Rusia vs Ukraina
Tolak Perjanjian Damai, Perkara di Ukraina Belum Kelar, Rusia Sudah Memanas dengan Negara Asia Ini
Rusia memberikan tanggapan keras terhadap Jepang karena turut menjatuhkan sanksi atas operasi militer khusus Moskow di Ukraina.
Perkara di Ukraina Belum Kelar, Rusia Malah Sudah Memanas dengan Negara Asia Ini, Berawal Dari Sengketa Pulau Ini Sampai Menolak Perjanjian Damai
TRIBUN-MEDAN.COM - Potensi Perang Nuklir Rusia dan Jepang.
Sebelumnya, seorang ahli militer Rusia, Sergei Marzhetsky, mengklaim bahwa potensi perang nuklir antara Jepang dengan Rusia bisa saja terjadi.
Berikut ulasannya!
Rusia memberikan tanggapan keras terhadap Jepang karena turut menjatuhkan sanksi atas operasi militer khusus Moskow di Ukraina.
Dalam hal ini, Rusia akan menghentikan negosiasi perjanjian damai dengan Tokyo karena sanksi yang dijatuhkan oleh Jepang terhadap Rusia atas situasi di Ukraina, kata Kementerian Luar Negeri Rusia pada 21 Maret.
"Dalam situasi saat ini, pihak Rusia tidak memiliki niat untuk melanjutkan negosiasi perjanjian damai dengan Jepang," kantor berita TASS mengutip pernyataan Kementerian Luar Negeri Rusia.
"Karena tidak mungkin untuk membahas kesimpulan dari perjanjian dasar dalam hubungan bilateral dengan negara yang jelas-jelas tidak bersahabat dan mencoba untuk merugikan kepentingan negara kami," ungkap kantor berita TASS
Kementerian Luar Negeri Rusia mengumumkan bahwa mereka telah memutuskan untuk menghentikan perjalanan bebas visa warga negara Jepang.
Berdasarkan perjanjian pertukaran bebas visa antara Kepulauan Kuril Selatan Rusia dan Jepang pada tahun 1991 dan perjanjian pada tahun 2018.
Pada 1999 secara sederhana aturan perjalanan bagi orang Jepang yang ingin mengunjungi bekas kediaman mereka di Kuril Selatan.
Kepulauan Kuril Selatan adalah sekelompok empat pulau di selatan Kepulauan Kuril yang disengketakan antara Rusia dan Jepang.
Tokyo menyebut kelompok pulau yang saat ini dikelola oleh Rusia sebagai Wilayah Utara.
Peta pulau sengketa Rusia dan Jepang (wikipedia)
Menurut Kementerian Luar Negeri Rusia, Moskow akan menghentikan dialog dengan Jepang tentang kegiatan ekonomi bersama di Kuril Selatan/Wilayah Utara.
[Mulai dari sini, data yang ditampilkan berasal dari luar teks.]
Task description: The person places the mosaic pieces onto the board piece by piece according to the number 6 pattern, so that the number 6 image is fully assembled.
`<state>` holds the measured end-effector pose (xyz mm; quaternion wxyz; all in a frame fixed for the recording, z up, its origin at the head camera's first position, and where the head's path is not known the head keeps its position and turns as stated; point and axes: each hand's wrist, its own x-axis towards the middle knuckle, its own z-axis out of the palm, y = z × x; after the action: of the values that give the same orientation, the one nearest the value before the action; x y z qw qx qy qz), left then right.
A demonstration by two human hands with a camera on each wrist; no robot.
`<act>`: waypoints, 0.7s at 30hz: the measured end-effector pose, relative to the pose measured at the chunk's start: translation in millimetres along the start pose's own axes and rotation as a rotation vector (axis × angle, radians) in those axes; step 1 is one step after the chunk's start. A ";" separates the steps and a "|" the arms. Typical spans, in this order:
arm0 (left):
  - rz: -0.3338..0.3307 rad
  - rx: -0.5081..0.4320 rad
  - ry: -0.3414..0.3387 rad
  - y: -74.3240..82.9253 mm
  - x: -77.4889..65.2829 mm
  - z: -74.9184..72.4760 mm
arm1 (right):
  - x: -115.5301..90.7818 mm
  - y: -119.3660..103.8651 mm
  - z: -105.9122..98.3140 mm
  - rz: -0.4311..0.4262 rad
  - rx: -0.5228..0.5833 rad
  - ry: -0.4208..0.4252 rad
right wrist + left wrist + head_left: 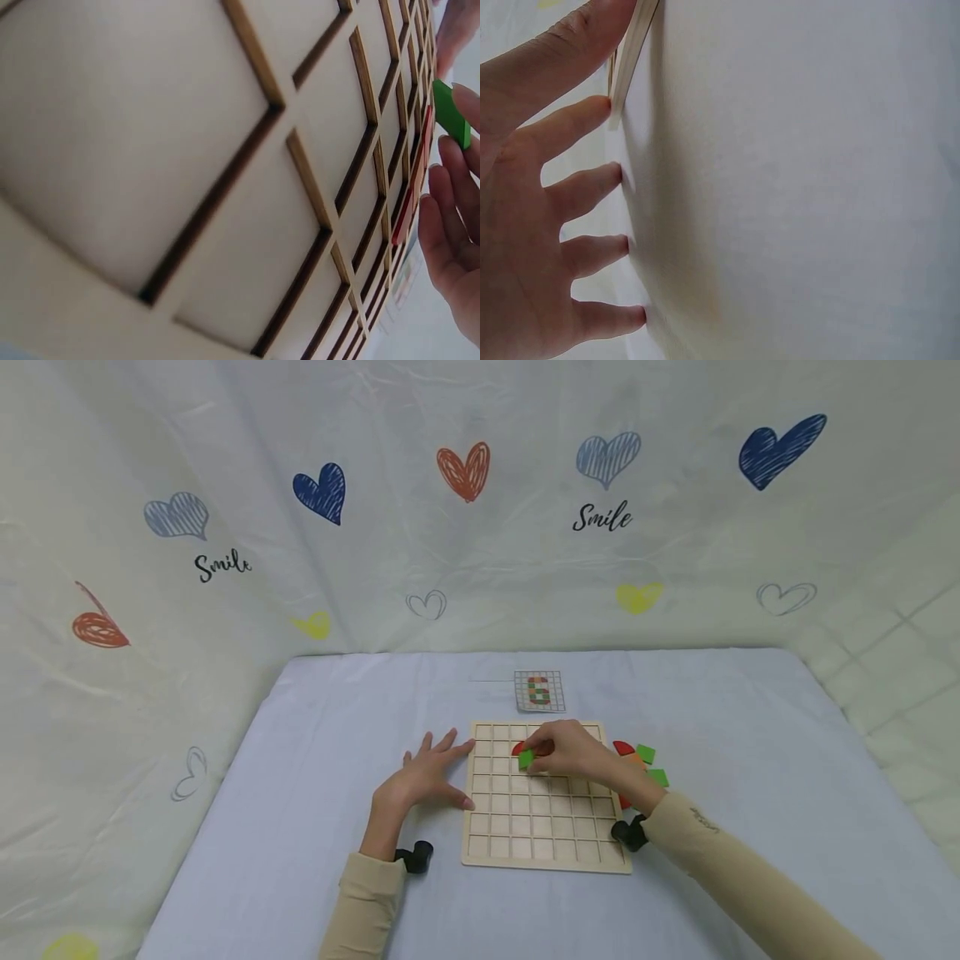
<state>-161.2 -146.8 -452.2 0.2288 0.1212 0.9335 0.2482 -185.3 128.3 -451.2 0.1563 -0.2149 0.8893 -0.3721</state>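
Observation:
A wooden grid board [547, 855] lies on the white-covered table. Between thumb and fingers, my right hand [576, 755] pinches a green square tile [526, 760] over the board's upper part. The same green tile [451, 114] appears tilted above the grid in the right wrist view. A red rounded piece [517, 748] sits in a cell just behind it, and other red pieces [406, 214] there are partly covered by my fingers. With fingers spread, my left hand [422, 780] touches the board's left edge with thumb and forefinger; the other fingertips rest on the cloth.
Right of the board lie loose green tiles [646, 753], red pieces [623, 748] and an orange piece [637, 761], partly behind my right forearm. Behind the board is a gridded card [553, 700] bearing a coloured figure. A heart-printed curtain [525, 552] hangs at the back.

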 end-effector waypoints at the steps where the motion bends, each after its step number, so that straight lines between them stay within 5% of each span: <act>1: 0.000 0.002 -0.001 0.2 -0.1 -0.1 | 1.4 -0.3 1.1 -0.005 -0.002 -0.007; 21: -0.015 0.003 -0.003 0.7 1.2 0.1 | 14.0 -2.4 14.4 -0.048 -0.151 -0.008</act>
<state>-162.1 -145.8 -452.3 0.2320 0.1148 0.9344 0.2448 -190.4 111.3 -460.8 0.1341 -0.2488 0.9089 -0.3067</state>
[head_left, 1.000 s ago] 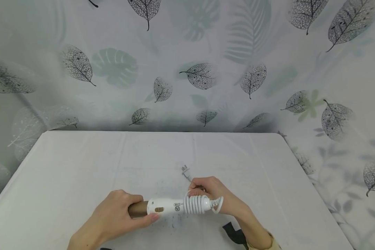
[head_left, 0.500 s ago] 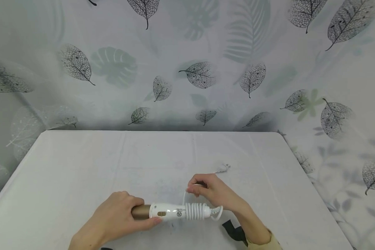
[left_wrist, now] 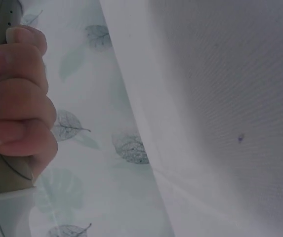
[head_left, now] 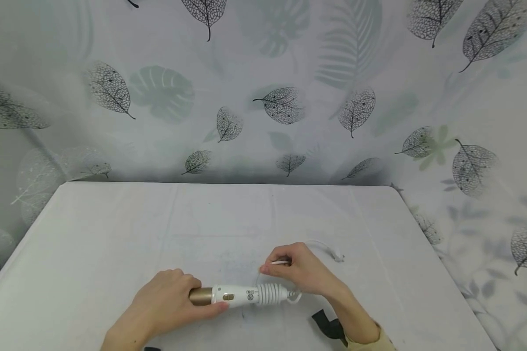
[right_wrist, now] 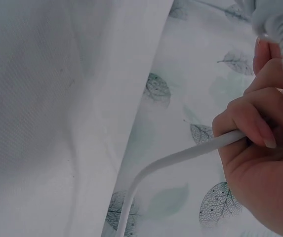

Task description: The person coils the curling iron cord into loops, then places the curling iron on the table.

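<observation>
Left hand (head_left: 164, 304) round the brown barrel (head_left: 201, 296) of the hair iron (head_left: 238, 295) — right hand (head_left: 305, 270) in a pinch on its cord (right_wrist: 178, 157)

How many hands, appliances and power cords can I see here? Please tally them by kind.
Bare hands, the left hand and the right hand: 2
White-and-gold wand-shaped appliance: 1
Thin white power cord, partly coiled around the handle: 1
Total: 4

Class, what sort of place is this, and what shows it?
Probably an indoor tabletop workspace, though the room is unclear: a white table, a leaf-patterned backdrop behind it, and what looks like a hair iron in the left hand.
</observation>
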`<action>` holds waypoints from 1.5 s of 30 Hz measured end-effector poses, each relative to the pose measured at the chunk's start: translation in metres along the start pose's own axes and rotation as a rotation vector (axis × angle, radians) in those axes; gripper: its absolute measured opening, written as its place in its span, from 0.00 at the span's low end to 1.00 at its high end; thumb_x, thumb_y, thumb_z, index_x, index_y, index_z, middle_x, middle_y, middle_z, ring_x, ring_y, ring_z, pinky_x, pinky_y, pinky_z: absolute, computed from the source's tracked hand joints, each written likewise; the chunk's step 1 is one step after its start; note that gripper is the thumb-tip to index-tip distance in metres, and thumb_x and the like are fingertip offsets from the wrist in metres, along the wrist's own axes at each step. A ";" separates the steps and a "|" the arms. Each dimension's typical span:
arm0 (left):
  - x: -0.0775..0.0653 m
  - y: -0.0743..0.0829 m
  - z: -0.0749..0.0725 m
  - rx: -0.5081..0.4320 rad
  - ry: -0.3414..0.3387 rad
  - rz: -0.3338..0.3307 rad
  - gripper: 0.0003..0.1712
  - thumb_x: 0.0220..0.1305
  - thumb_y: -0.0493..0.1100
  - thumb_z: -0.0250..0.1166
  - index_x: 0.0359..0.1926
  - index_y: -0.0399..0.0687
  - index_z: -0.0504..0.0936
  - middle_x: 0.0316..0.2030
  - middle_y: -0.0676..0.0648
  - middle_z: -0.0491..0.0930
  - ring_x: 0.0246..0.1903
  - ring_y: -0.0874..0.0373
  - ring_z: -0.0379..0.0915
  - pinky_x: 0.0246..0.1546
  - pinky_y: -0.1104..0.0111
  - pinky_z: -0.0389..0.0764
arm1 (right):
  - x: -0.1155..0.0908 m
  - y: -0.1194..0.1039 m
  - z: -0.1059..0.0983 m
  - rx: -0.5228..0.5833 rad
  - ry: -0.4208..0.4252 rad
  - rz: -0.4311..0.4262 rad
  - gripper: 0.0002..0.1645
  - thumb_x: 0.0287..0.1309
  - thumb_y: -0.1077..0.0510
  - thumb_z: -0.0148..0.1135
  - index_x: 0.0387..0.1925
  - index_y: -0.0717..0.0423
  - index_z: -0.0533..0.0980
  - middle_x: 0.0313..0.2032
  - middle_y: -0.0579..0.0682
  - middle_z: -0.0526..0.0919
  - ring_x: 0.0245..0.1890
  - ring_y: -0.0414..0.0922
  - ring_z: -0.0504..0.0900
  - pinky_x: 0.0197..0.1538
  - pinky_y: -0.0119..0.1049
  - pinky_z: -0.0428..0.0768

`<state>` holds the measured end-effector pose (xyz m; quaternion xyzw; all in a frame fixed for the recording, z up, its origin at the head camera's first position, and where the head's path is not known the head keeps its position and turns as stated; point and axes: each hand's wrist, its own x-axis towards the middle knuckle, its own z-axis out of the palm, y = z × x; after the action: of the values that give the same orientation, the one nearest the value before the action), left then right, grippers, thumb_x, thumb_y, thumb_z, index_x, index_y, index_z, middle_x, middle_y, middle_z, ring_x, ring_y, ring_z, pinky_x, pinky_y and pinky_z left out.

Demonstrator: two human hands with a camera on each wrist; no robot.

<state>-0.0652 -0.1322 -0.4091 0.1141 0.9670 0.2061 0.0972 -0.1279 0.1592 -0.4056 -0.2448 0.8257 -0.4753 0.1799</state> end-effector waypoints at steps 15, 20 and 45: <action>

Lalu, mencegah Jepang melanjutkan posisinya sebagai mitra dialog sektoral Organisasi untuk Kerjasama Ekonomi dan Pembangunan Ekonomi Laut Hitam.
"Semua tanggung jawab untuk merusak hubungan bilateral dan kepentingan Jepang terletak pada Tokyo," Kata Badan Rusia.
"Yang secara sadar memilih untuk mendukung kebijakan anti-Rusia daripada mengembangkan kerjasama yang saling menguntungkan dan hubungan bertetangga," tambah badan Rusia, diwartawakan Intisari.
Rusia dan Jepang tidak menandatangani perjanjian damai setelah Perang Dunia II karena kedua belah pihak mengklaim kedaulatan atas empat pulau tersebut.
Menurut TASS, Jepang sebelumnya telah memperkenalkan sejumlah paket sanksi terhadap Rusia terkait situasi di Ukraina.
Sebanyak 300 produk telah dilarang diekspor ke Rusia, termasuk semikonduktor, peralatan keselamatan dan transportasi penerbangan, kendaraan komunikasi, produk militer, termasuk senjata, perangkat lunak, dan peralatan penyaringan minyak.
Pembatasan tersebut berlaku untuk 49 perusahaan dan organisasi di Rusia, termasuk Rosoboronexport, Rostech, badan keamanan federal FSB dan dinas intelijen asing SVR.
Jepang telah membekukan aset sejumlah bank seperti Otkrytie, Novikombank, Sovcombank, VTB, Rossiya Bank, Promsvyazbank dan VEB.RF.
Selain itu, pembatasan pribadi diberlakukan pada para pemimpin Rusia, termasuk Presiden Vladimir Putin dan sejumlah pengusaha Rusia.
Baca juga: TERUNGKAP 4 Senjata Nuklir Rusia Paling Mematikan di Dunia, Satu Rudal Bisa Bikin Satu Negara Punah
Baca juga: DERETAN Rudal Nuklir Rusia Bisa Bikin Kiamat, Penampakan di Dasar Laut Ini yang Paling Dhahsyat
Potensi Perang Nuklir dengan Jepang
Sebelumnya, pengamat mengatakan perang nuklir oleh Rusia bisa saja terjadi dengan negara Asia ini.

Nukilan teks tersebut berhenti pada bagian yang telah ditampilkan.